The Franklin Commune was once a school. A long, low, brick building, with hallways and many rooms, it was now an ideal dwelling for transient tribes. Though not all of the rooms are usable, most were; the brick meant it was sturdy, and the linoleum floors are solid as well. There was a giant kitchen, with a still-functioning water system. Though electricity has not flowed through the building in years, the stoves in the giant kitchen are large and well-preserved, and fires can be built inside them which would last for hours, effective both for cooking as well as for heating the building. Best of all, Franklin had a small internal quadrangle, once the School’s designated area for recreational activities, which provided a safe place for the tribe to step outside and enjoy sunshine without fear of encountering feral animals or minefields.

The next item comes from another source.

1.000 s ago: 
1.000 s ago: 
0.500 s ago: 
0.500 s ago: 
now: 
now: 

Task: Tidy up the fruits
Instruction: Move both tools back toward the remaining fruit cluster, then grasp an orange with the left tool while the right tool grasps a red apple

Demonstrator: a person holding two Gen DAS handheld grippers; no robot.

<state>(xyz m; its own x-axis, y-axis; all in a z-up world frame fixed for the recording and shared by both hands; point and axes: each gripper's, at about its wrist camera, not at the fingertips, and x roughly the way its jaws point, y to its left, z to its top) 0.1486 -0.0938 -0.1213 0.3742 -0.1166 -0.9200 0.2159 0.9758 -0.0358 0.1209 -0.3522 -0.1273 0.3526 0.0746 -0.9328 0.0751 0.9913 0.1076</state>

A yard, the elders called it, and several of them would spend hours, every day, tending to the grass and flowers, digging their fingers into the soil and shaping it into something more familiar. They had begun to plant a garden, anticipating vegetables they could cultivate rather than relying on wild vegetables which being sought and gathered.

They arrived at Franklin in the middle of the summer last, sometime shortly after Ere’s seventeenth birthday. (He did not know the exact date of his birth, but it was sometime around the longest day of the year, and thus eighteen was swiftly approaching.) The tribe traveled three punishing weeks, and the journey was wearing on the elders. Uncle Howard had proudly refused assistance and had developed a noticeable limp, which he tried to hide. When they saw the plain, promising brown walls of the lumbering old brick building, the entire tribe had started laughing, clapping, even breaking into pieces of near-forgotten songs in their joy. Such celebration and relief, knowing there would be, at least for a time, a place they could all call home.

The building was remarkably intact. There were no holes in the roof, and most windows were unbroken. There were even a few proud, rusted metal letters clinging to the exterior, which bore remnants of the name of the place:

B J M NFRANKLINELTRYOL

Ere’s mother had explained that this building had once been a special sort of school— a “County School,” she called it. A building serving a large area, where children from assorted farmlands, miles and miles apart, would travel daily to meet in this common space, to learn. It remained surrounded by fields on all sides, no neighboring factories or large power plants. It was perfect: sturdy and large, but also remote and freestanding. That was why the Elders had been sure that Franklin would not be of interest to the Syns for at least two years. It was as poor a resource for them as it was an excellent one for the Originals.

The first buckets of water drawn, Cal and Ere trudge silently back toward the Commune, the place they have come to think of as home. And then, in an instant, the next shift in their always unstable world is heralded by a wail.

Cal’s head snaps up. “You don’t think – ”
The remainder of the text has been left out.